33. An edge-side device applied to an edge-cloud system, the edge-cloud system comprising an edge-side device and a cloud-side device, characterized in that, Includes a transceiver unit and a processing unit; The transceiver unit is used to prefetch key KV cache for at least one future generation step at a first time, where the first time is any time of the T-th generation step, the T-th generation step is used to generate token T, and the at least one future generation step includes the T+N-th generation step, where T and N are positive integers. The processing unit is used to calculate the importance score of the T+Nth generation step based on the key KV cache.
34. The device according to claim 33, characterized in that, The processing unit is used for: The predicted target information for at least one future generation step is determined based on the target information of the historical generation steps, wherein the historical generation steps include at least one generation step from the first generation step to the Tth generation step, the target information includes an importance score vector and / or a query vector, and the predicted target information includes a predicted importance score vector and / or a predicted query vector. The key KV cache is determined based on the predicted target information.
35. The device according to claim 34, characterized in that, The history generation step includes the Tth generation step, and the processing unit is specifically used for: After the second time point, the predicted target information is determined based on the target information, where the second time point is the time when the query vector or importance score is calculated in the Tth generation step.
36. The device according to any one of claims 33 to 35, characterized in that, The transceiver unit is also used for: Save the target information of the Tth generation step, the target information including the importance score vector and / or query vector.
37. The device according to any one of claims 33 to 36, characterized in that, The transceiver unit is also used for: Delete the target information of the TN generation step.
38. An edge-cloud system, comprising at least one cloud-side device and at least one edge-side device, characterized in that, The at least one cloud-side device includes the cloud-side device according to any one of claims 28 to 32, and the at least one end-side device includes the end-side device according to any one of claims 33 to 37.
39. A cloud-side device, comprising multiple processors and a memory, characterized in that, The plurality of processors execute programs or instructions stored in memory to cause the cloud-side device to implement the method of any one of claims 1 to 11.
40. An edge device comprising multiple processors and a memory, characterized in that, The plurality of processors execute programs or instructions stored in memory to cause the end-side device to implement the method of any one of claims 1 to 11.
41. A data processing apparatus, comprising at least one processor and a memory, characterized in that, The at least one processor executes a program or instructions stored in a memory to cause the data processing apparatus to implement the method of any one of claims 1 to 11.
42. A chip comprising at least one processor and a memory, characterized in that, The at least one processor executes a program or instructions stored in a memory to cause the chip to implement the method of any one of claims 1 to 11.

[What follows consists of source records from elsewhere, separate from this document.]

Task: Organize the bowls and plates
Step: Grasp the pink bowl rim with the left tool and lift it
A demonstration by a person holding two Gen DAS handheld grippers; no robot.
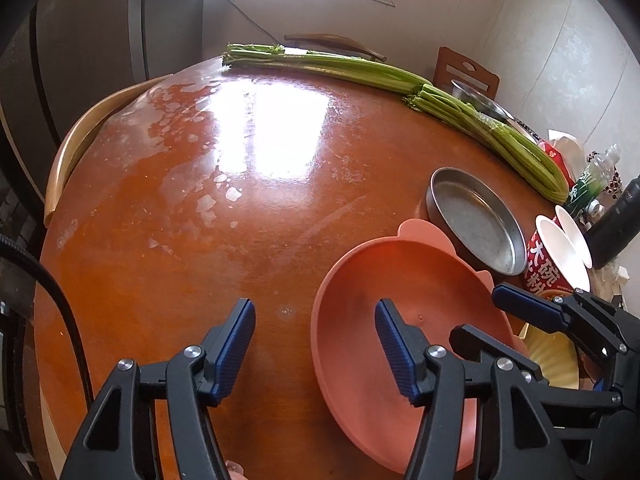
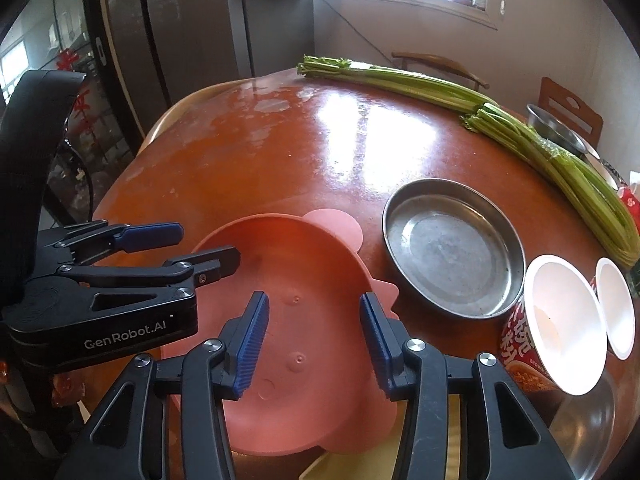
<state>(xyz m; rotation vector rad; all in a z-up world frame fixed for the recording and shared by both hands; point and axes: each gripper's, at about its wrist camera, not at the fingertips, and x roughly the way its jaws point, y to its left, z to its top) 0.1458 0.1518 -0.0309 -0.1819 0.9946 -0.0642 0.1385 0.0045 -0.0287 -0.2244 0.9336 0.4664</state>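
Here, shallow pink eared plate (image 2: 312, 264), left gripper (image 1: 316, 320) fingers spread, right gripper (image 2: 314, 304) fingers spread, pinching nothing.

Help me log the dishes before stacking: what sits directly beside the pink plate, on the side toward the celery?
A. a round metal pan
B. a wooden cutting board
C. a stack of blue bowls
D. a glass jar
A: a round metal pan rests on the table right next to the pink plate, between it and the celery.
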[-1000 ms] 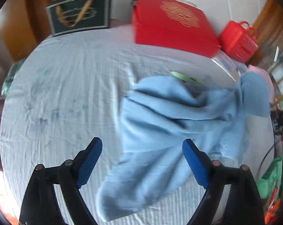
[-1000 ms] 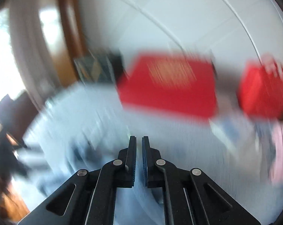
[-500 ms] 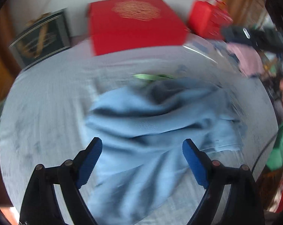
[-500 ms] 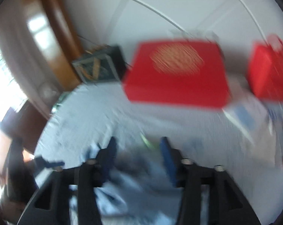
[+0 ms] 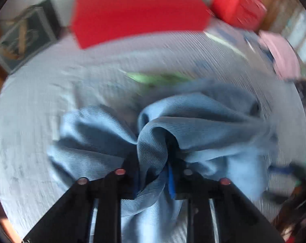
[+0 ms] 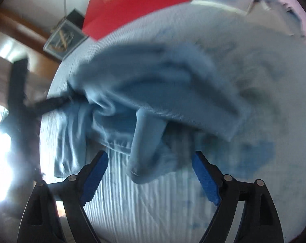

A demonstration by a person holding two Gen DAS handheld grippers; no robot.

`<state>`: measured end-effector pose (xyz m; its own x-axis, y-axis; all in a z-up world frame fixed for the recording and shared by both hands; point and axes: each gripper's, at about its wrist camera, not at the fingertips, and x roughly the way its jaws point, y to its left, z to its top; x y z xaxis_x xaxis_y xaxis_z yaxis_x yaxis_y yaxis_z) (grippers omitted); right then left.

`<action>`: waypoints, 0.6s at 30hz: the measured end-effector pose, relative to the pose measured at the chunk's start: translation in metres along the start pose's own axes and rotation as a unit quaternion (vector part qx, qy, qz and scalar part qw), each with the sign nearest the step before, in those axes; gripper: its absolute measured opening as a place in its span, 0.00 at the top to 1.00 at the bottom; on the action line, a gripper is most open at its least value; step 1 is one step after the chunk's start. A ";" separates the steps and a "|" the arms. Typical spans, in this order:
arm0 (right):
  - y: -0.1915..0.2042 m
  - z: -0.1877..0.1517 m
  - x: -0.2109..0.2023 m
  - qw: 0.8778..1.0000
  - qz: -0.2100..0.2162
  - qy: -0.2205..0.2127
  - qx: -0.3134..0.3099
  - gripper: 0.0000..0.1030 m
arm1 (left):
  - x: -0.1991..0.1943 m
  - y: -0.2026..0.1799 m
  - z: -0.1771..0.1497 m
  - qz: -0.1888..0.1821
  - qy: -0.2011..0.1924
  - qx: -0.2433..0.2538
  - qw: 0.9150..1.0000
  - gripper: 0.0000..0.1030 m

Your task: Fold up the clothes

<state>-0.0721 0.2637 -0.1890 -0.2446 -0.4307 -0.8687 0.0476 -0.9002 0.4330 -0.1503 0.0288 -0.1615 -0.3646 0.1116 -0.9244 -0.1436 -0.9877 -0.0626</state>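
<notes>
A light blue garment (image 5: 193,125) lies crumpled on the pale striped table cover (image 5: 31,105). My left gripper (image 5: 153,174) is down in it. Its jaws are closing and a bunched fold of the fabric is pinched between the blue pads (image 5: 170,180). In the right wrist view the same garment (image 6: 163,85) is lifted at its left side, where a dark blurred gripper (image 6: 53,101) has hold of it. My right gripper (image 6: 149,162) hangs low over the cloth with its jaws opening wide. A sleeve (image 6: 146,141) droops between the fingers without touching the pads.
A big red box (image 5: 136,10) and a red basket (image 5: 238,6) stand at the table's far edge, with a dark framed box (image 5: 23,34) at the far left. Pink cloth (image 5: 282,56) lies at the right edge. A green strip (image 5: 153,79) shows behind the garment.
My left gripper moved over the garment, dropped into it and closed on a fold. My right gripper swung down from facing the wall, opened wide and now hangs above the sleeve.
</notes>
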 end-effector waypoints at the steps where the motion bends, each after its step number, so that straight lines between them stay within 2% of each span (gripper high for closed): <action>1: 0.005 0.000 0.011 1.000 -0.007 0.000 -0.006 0.17 | -0.009 0.012 0.004 0.010 -0.014 -0.018 1.000 0.83; 2: 0.010 0.002 0.018 0.999 -0.022 -0.011 -0.020 0.22 | -0.016 0.024 0.007 0.022 -0.027 -0.033 0.999 0.84; 3: 0.016 0.009 0.024 0.997 -0.052 -0.028 -0.040 0.61 | -0.024 0.037 0.009 0.034 -0.039 -0.049 0.997 0.85; 4: 0.019 0.018 0.028 0.996 -0.073 -0.032 -0.044 0.95 | -0.036 0.057 0.010 0.046 -0.054 -0.076 0.995 0.89; 5: 0.022 0.030 0.023 0.996 -0.069 -0.046 -0.041 0.95 | -0.048 0.077 0.011 0.058 -0.069 -0.103 0.991 0.89; 7: 0.037 0.049 -0.002 0.991 -0.078 -0.092 -0.059 0.96 | -0.070 0.118 0.006 0.048 -0.087 -0.155 0.983 0.89; 10: 0.070 0.071 -0.058 0.969 -0.116 -0.186 -0.117 0.96 | -0.100 0.181 -0.010 0.105 -0.106 -0.218 0.965 0.89; 11: 0.073 0.079 -0.072 0.965 -0.116 -0.200 -0.121 0.96 | -0.110 0.202 -0.016 0.124 -0.112 -0.238 0.957 0.89; 12: 0.077 0.086 -0.086 0.962 -0.116 -0.214 -0.125 0.96 | -0.111 0.218 -0.020 0.130 -0.103 -0.249 0.954 0.89; 13: 0.080 0.093 -0.100 0.958 -0.116 -0.227 -0.128 0.96 | -0.112 0.236 -0.028 0.153 -0.098 -0.262 0.948 0.89; 15: 0.080 0.107 -0.108 0.956 -0.121 -0.233 -0.129 0.96 | -0.110 0.258 -0.036 0.187 -0.084 -0.266 0.942 0.89; 16: 0.078 0.113 -0.107 0.958 -0.119 -0.230 -0.126 0.96 | -0.108 0.275 -0.043 0.221 -0.075 -0.279 0.932 0.89; 18: 0.075 0.125 -0.104 0.961 -0.115 -0.223 -0.119 0.96 | -0.107 0.294 -0.061 0.207 -0.064 -0.303 0.928 0.89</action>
<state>-0.1636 0.2494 -0.0361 -0.6636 -0.1967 -0.7218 0.1506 -0.9802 0.1286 -0.0974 -0.2802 -0.1036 -0.3856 -0.3172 -0.8665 0.5625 -0.8252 0.0518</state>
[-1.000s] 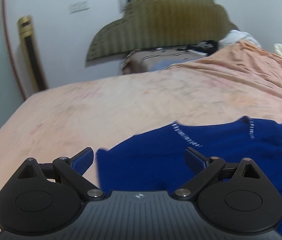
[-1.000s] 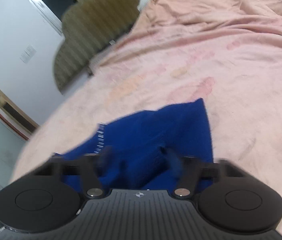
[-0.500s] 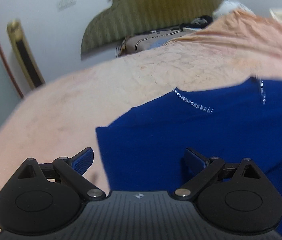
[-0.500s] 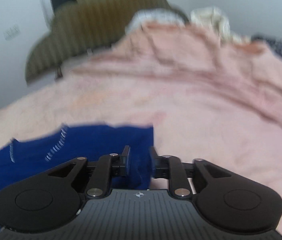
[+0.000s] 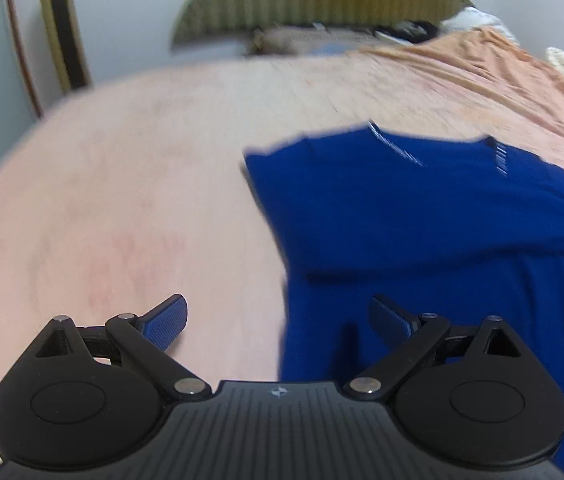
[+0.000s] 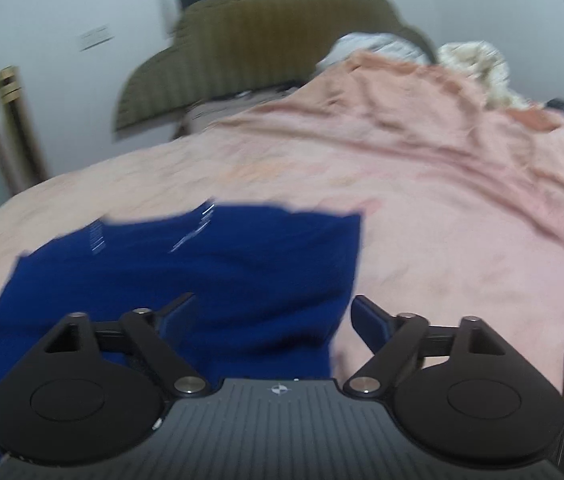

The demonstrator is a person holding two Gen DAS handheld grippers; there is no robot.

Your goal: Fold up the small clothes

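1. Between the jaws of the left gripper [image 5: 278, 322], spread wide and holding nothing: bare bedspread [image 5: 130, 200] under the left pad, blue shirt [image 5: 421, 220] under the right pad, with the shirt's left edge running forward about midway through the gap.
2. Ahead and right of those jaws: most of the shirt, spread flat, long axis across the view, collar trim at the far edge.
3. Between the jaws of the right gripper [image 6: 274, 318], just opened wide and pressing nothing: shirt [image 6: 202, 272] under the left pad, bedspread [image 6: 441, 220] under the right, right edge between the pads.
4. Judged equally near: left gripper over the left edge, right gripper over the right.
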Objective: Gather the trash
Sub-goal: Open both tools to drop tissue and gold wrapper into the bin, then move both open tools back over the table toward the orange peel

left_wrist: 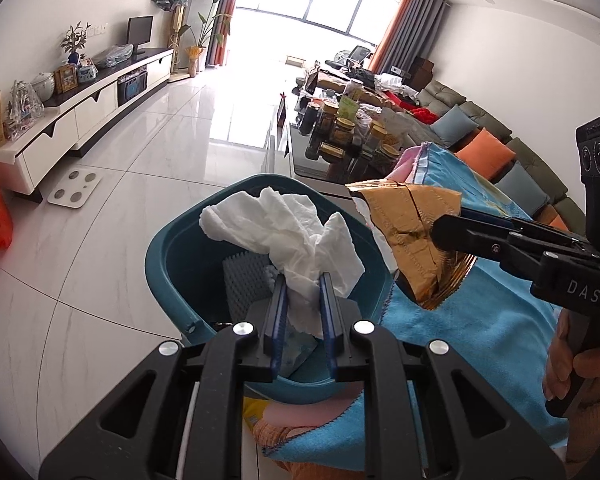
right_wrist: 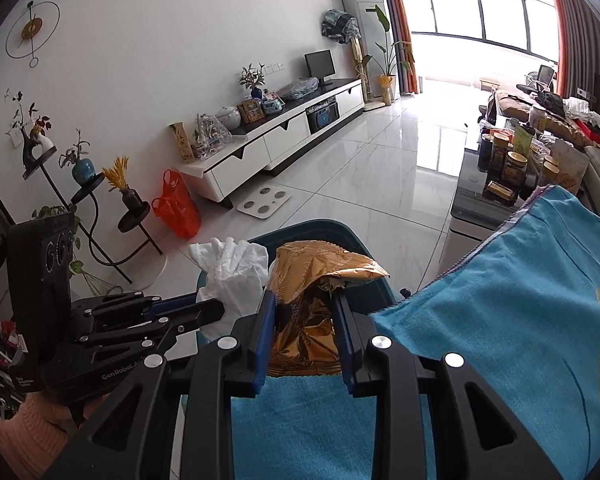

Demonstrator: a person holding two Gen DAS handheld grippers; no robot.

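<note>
the left gripper (left_wrist: pixel 303 292) pinches a crumpled white tissue (left_wrist: pixel 284 228) above the teal plastic bin (left_wrist: pixel 172 248); beside the bin, the right gripper (left_wrist: pixel 446 222) clamps a crinkled gold foil wrapper (left_wrist: pixel 408 232).

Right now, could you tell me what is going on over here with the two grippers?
A person is collecting trash with a handheld gripper in each hand. The left gripper is shut on a crumpled white tissue, held above the teal bin. The right gripper is clamped on a gold foil snack wrapper, close beside the tissue at the bin's rim. Neither piece has been dropped yet. A blue towel covers the surface next to the bin.
</note>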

43. A computer-readable storage medium for storing a computer program, characterized in that, When the computer program is run on a computer or processor, it causes the computer or processor to perform the method according to any one of claims 1 to 11.
44. A computer program product, the computer program product comprising instructions, characterized in that, When the instructions are executed on a computer or processor, the computer or processor causes the computer or processor to perform the method of any one of claims 1 to 11.